**Task**
Apart from the pictures, write out the records that follow exactly.

============================================================

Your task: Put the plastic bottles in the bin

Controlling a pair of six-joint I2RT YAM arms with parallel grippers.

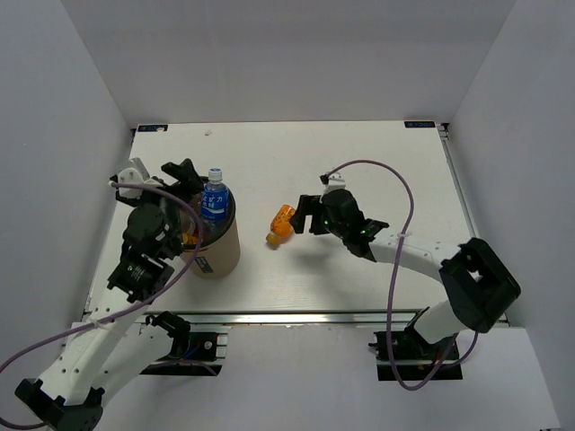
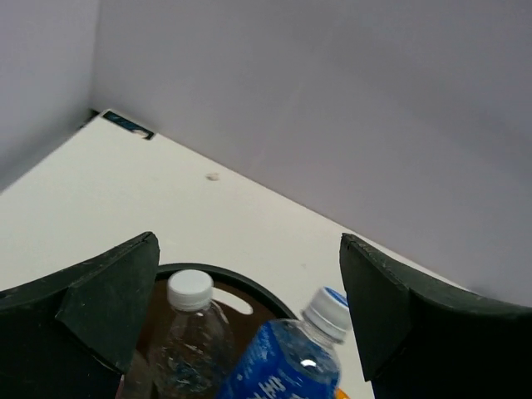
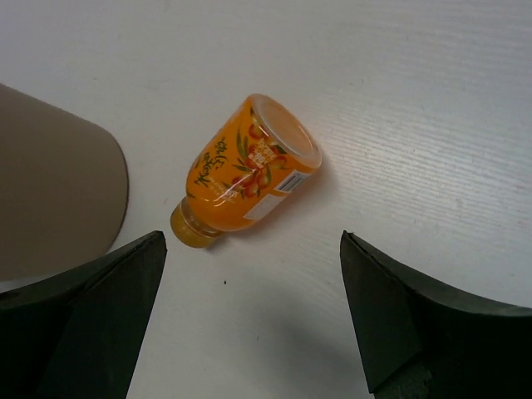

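There's the left tool (image 2: 248, 249) spread wide above the bin (image 1: 218, 256) at frame left, a blue-label bottle (image 1: 214, 197) poking out of it; right tool (image 3: 249, 249) apart too, hovering over the orange bottle (image 3: 245, 170) lying sideways on the desk (image 1: 359, 162), centre frame

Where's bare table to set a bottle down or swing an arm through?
Bare: the far strip of table behind the bin and orange bottle; the far-right corner beyond the right arm; the near middle between bin and right arm. Crowded: the left side, where the left gripper hangs over the bin, and the right gripper by the orange bottle.
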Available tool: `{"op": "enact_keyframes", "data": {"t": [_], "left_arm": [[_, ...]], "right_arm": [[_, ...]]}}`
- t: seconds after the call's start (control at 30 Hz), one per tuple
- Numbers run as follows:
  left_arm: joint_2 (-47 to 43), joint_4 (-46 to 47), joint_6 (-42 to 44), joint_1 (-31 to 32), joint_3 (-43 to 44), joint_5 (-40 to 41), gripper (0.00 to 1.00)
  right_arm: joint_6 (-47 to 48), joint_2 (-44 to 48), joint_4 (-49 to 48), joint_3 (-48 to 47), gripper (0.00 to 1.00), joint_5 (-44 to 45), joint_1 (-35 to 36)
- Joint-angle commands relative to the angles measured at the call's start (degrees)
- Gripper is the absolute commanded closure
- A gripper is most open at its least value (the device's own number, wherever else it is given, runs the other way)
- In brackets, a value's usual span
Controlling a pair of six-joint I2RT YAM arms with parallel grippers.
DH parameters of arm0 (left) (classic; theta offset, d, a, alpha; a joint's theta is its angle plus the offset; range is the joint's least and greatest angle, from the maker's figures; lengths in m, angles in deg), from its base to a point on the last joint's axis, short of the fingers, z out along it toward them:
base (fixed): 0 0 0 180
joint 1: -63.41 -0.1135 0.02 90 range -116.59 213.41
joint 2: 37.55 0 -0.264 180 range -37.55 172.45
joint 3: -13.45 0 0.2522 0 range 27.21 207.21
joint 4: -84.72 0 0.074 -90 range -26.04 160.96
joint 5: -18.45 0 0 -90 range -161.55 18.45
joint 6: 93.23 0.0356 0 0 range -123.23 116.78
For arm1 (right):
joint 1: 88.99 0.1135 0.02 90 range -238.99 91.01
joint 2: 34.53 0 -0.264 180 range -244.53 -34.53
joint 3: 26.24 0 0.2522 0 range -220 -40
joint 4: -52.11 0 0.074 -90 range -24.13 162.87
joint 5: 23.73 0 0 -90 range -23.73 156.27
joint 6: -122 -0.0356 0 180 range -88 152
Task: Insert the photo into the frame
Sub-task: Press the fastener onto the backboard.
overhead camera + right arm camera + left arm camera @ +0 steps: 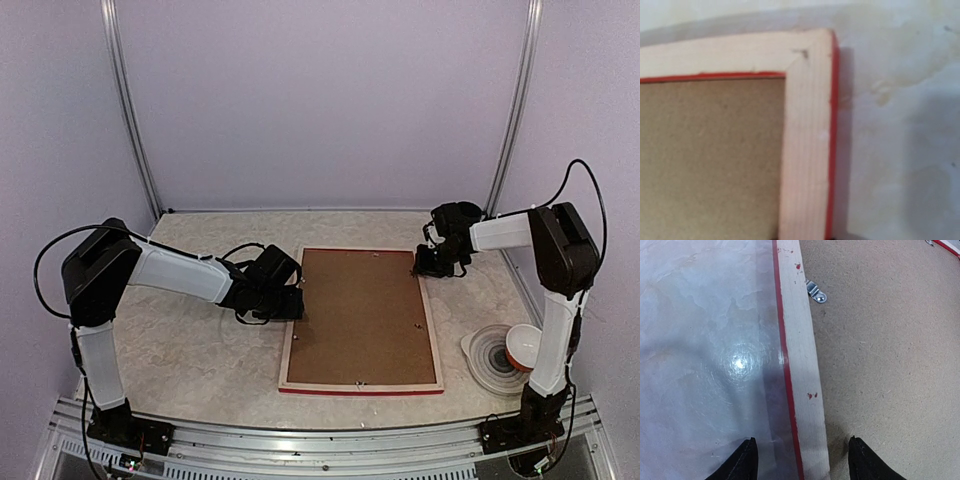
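Where the left gripper (802, 460) hangs low over the left rail of the frame (288, 350), its jaws stand apart and hold nothing. One of its black fingertips (745, 462) is over the table (190, 340), just outside the rail's red outer edge. The other is over the brown backing board (360, 315) inside it, so the pale wooden rail runs between the two. Whether either tip touches what lies under it cannot be told. Further along that rail, a small metal clip (816, 291) sits on the board, right against the wood.

The right gripper (437, 263) is down at the frame's far right corner. Its wrist view is blurred and shows only the mitred corner, the red edge and the table beside it. From above the fingers are too small to read, so I cannot tell whether it is open or closed.

The frame lies flat in the middle of the table, bare-wood back upward, its long sides running away from the arms and a red strip showing along the near short side. The backing board fills its opening.

To the right of the frame's near corner and apart from it, by the right arm's base, sits a clear ringed dish (492, 355). A white bowl (522, 345) with a red-orange rim is at the dish's right side, partly behind the arm
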Motion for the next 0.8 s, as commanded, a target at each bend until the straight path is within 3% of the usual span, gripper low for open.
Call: {"op": "enact_keyframes", "data": {"t": [0.0, 0.23, 0.47, 0.77], "left_arm": [[-0.90, -0.05, 0.01, -0.44, -0.84, -0.41, 0.39], [-1.22, -0.12, -0.08, -0.44, -0.92, -0.24, 0.39], [-1.66, -0.21, -0.16, -0.44, -1.27, -0.07, 0.39], [-1.70, 0.06, -0.28, -0.36, -1.27, -0.31, 0.39]], "right_arm": [[1.47, -3.88, 4.87, 0.77, 0.76, 0.58, -0.08], [1.56, -3.08, 5.20, 0.47, 0.72, 1.35, -0.08], [0.08, 3.75, 3.76, 0.95, 0.65, 0.62, -0.08], [-0.77, 4.95, 3.71, 1.29, 0.53, -4.17, -0.03]]}}
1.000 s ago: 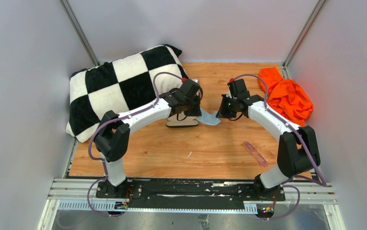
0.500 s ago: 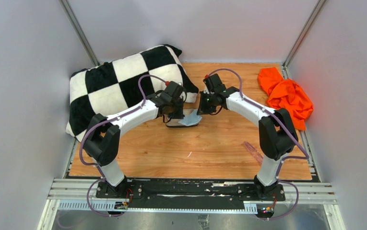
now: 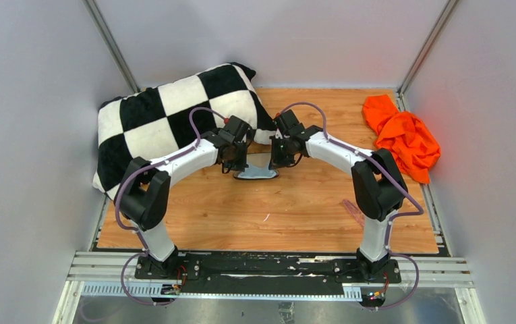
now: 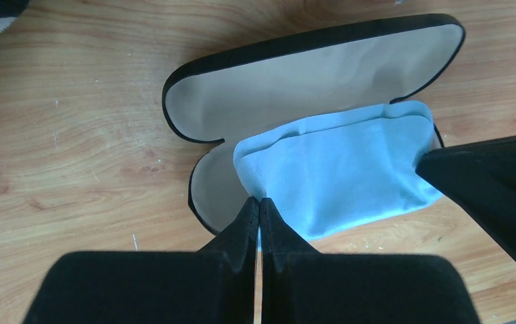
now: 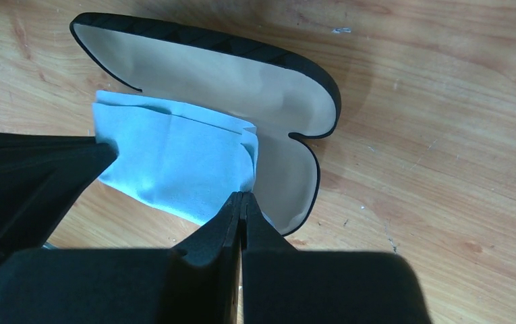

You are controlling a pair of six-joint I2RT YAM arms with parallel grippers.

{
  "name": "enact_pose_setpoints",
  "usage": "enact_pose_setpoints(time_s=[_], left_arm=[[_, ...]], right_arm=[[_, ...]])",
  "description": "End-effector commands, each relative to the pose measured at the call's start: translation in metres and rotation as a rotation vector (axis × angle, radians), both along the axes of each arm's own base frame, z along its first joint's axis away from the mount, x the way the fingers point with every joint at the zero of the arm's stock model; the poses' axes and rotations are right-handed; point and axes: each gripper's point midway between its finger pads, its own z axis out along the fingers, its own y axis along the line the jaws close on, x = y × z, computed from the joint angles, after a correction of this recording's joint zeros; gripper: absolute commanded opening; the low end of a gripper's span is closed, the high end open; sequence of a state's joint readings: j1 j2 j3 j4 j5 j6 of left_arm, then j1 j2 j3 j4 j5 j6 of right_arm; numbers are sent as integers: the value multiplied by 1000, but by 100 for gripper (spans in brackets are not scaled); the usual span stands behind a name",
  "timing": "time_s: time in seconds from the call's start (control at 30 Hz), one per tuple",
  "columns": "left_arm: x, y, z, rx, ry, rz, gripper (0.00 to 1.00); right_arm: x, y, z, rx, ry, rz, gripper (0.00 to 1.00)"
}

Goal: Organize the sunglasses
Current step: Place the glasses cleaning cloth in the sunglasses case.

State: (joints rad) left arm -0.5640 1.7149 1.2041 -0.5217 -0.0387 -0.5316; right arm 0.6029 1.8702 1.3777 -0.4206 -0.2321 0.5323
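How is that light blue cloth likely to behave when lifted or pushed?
Probably floppy: the light blue cloth creases and folds between the left gripper and right gripper, which pinch opposite edges. It looks thin and is likely very light, so pushed into the open case it would probably bunch rather than slide.

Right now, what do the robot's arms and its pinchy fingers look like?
Both match. The left arm and right arm are smooth white tubes joined by chunky black joints, with a thin purple cable looping along each. The left gripper and right gripper have matte black, wedge-shaped fingers narrowing to thin tips. No sleeves or writing show.
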Motion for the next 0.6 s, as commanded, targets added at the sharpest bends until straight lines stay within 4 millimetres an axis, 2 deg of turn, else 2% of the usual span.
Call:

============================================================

**Written response**
Your task: Put the plastic bottles in the bin

Controlling a pair of six-joint I2RT YAM arms with parallel grippers.


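There's the left tool (image 2: 248, 249) spread wide above the bin (image 1: 218, 256) at frame left, a blue-label bottle (image 1: 214, 197) poking out of it; right tool (image 3: 249, 249) apart too, hovering over the orange bottle (image 3: 245, 170) lying sideways on the desk (image 1: 359, 162), centre frame

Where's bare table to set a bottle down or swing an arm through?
Bare: the far strip of table behind the bin and orange bottle; the far-right corner beyond the right arm; the near middle between bin and right arm. Crowded: the left side, where the left gripper hangs over the bin, and the right gripper by the orange bottle.
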Available tool: `{"op": "enact_keyframes", "data": {"t": [_], "left_arm": [[_, ...]], "right_arm": [[_, ...]]}}`
- t: seconds after the call's start (control at 30 Hz), one per tuple
- Numbers run as follows:
  left_arm: joint_2 (-47 to 43), joint_4 (-46 to 47), joint_6 (-42 to 44), joint_1 (-31 to 32), joint_3 (-43 to 44), joint_5 (-40 to 41), gripper (0.00 to 1.00)
  right_arm: joint_6 (-47 to 48), joint_2 (-44 to 48), joint_4 (-49 to 48), joint_3 (-48 to 47), gripper (0.00 to 1.00), joint_5 (-44 to 45), joint_1 (-35 to 36)
- Joint-angle commands relative to the angles measured at the call's start (degrees)
- Gripper is the absolute commanded closure
- A gripper is most open at its least value (the device's own number, wherever else it is given, runs the other way)
- In brackets, a value's usual span
Controlling a pair of six-joint I2RT YAM arms with parallel grippers.
DH parameters of arm0 (left) (classic; theta offset, d, a, alpha; a joint's theta is its angle plus the offset; range is the joint's least and greatest angle, from the maker's figures; lengths in m, angles in deg), from its base to a point on the last joint's axis, short of the fingers, z out along it toward them:
base (fixed): 0 0 0 180
joint 1: -63.41 -0.1135 0.02 90 range -116.59 213.41
joint 2: 37.55 0 -0.264 180 range -37.55 172.45
joint 3: -13.45 0 0.2522 0 range 27.21 207.21
joint 4: -84.72 0 0.074 -90 range -26.04 160.96
joint 5: -18.45 0 0 -90 range -161.55 18.45
joint 6: 93.23 0.0356 0 0 range -123.23 116.78
For arm1 (right):
joint 1: 88.99 0.1135 0.02 90 range -238.99 91.01
joint 2: 34.53 0 -0.264 180 range -244.53 -34.53
joint 3: 26.24 0 0.2522 0 range -220 -40
joint 4: -52.11 0 0.074 -90 range -24.13 162.87
joint 5: 23.73 0 0 -90 range -23.73 156.27
joint 6: -122 -0.0356 0 180 range -88 152
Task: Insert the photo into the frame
Sub-task: Press the fastener onto the backboard.
overhead camera + right arm camera + left arm camera @ +0 steps: 
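Where the left gripper (802, 460) hangs low over the left rail of the frame (288, 350), its jaws stand apart and hold nothing. One of its black fingertips (745, 462) is over the table (190, 340), just outside the rail's red outer edge. The other is over the brown backing board (360, 315) inside it, so the pale wooden rail runs between the two. Whether either tip touches what lies under it cannot be told. Further along that rail, a small metal clip (816, 291) sits on the board, right against the wood.

The right gripper (437, 263) is down at the frame's far right corner. Its wrist view is blurred and shows only the mitred corner, the red edge and the table beside it. From above the fingers are too small to read, so I cannot tell whether it is open or closed.

The frame lies flat in the middle of the table, bare-wood back upward, its long sides running away from the arms and a red strip showing along the near short side. The backing board fills its opening.

To the right of the frame's near corner and apart from it, by the right arm's base, sits a clear ringed dish (492, 355). A white bowl (522, 345) with a red-orange rim is at the dish's right side, partly behind the arm
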Motion for the next 0.8 s, as commanded, a target at each bend until the straight path is within 3% of the usual span, gripper low for open.
Call: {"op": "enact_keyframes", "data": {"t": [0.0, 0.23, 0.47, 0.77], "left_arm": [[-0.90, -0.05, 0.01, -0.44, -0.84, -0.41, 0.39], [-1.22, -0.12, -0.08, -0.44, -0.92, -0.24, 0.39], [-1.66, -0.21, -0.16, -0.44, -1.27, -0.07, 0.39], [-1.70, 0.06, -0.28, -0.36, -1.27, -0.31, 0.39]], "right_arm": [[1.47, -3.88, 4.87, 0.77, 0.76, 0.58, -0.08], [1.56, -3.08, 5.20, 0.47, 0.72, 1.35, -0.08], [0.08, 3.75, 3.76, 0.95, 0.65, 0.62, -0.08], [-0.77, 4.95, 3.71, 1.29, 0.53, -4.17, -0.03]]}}
1.000 s ago: 
0.500 s ago: 
now: 
now: 
now: 

You are controlling a pair of six-joint I2RT YAM arms with parallel grippers.

{
  "name": "enact_pose_setpoints",
  "usage": "enact_pose_setpoints(time_s=[_], left_arm=[[_, ...]], right_arm=[[_, ...]])",
  "description": "End-effector commands, each relative to the pose measured at the call's start: translation in metres and rotation as a rotation vector (axis × angle, radians), both along the axes of each arm's own base frame, z along its first joint's axis away from the mount, x the way the fingers point with every joint at the zero of the arm's stock model; the poses' axes and rotations are right-handed; point and axes: each gripper's point midway between its finger pads, its own z axis out along the fingers, its own y axis along the line the jaws close on, x = y × z, computed from the joint angles, after a correction of this recording's joint zeros; gripper: absolute commanded opening; the low end of a gripper's span is closed, the high end open; sequence of a state's joint readings: j1 j2 j3 j4 j5 j6 of left_arm, then j1 j2 j3 j4 j5 j6 of right_arm; numbers are sent as integers: the value multiplied by 1000, but by 100 for gripper (spans in brackets are not scaled); the usual span stands behind a name",
  "timing": "time_s: time in seconds from the call's start (control at 30 Hz), one per tuple",
  "columns": "left_arm: x, y, z, rx, ry, rz, gripper (0.00 to 1.00); right_arm: x, y, z, rx, ry, rz, gripper (0.00 to 1.00)"
}

Goal: Organize the sunglasses
Current step: Place the glasses cleaning cloth in the sunglasses case.

State: (joints rad) left arm -0.5640 1.7149 1.2041 -0.5217 -0.0387 -0.5316; right arm 0.6029 1.8702 1.3777 -0.4206 -0.2321 0.5323
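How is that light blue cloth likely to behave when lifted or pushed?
Probably floppy: the light blue cloth creases and folds between the left gripper and right gripper, which pinch opposite edges. It looks thin and is likely very light, so pushed into the open case it would probably bunch rather than slide.

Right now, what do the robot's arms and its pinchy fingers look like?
Both match. The left arm and right arm are smooth white tubes joined by chunky black joints, with a thin purple cable looping along each. The left gripper and right gripper have matte black, wedge-shaped fingers narrowing to thin tips. No sleeves or writing show.
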Motion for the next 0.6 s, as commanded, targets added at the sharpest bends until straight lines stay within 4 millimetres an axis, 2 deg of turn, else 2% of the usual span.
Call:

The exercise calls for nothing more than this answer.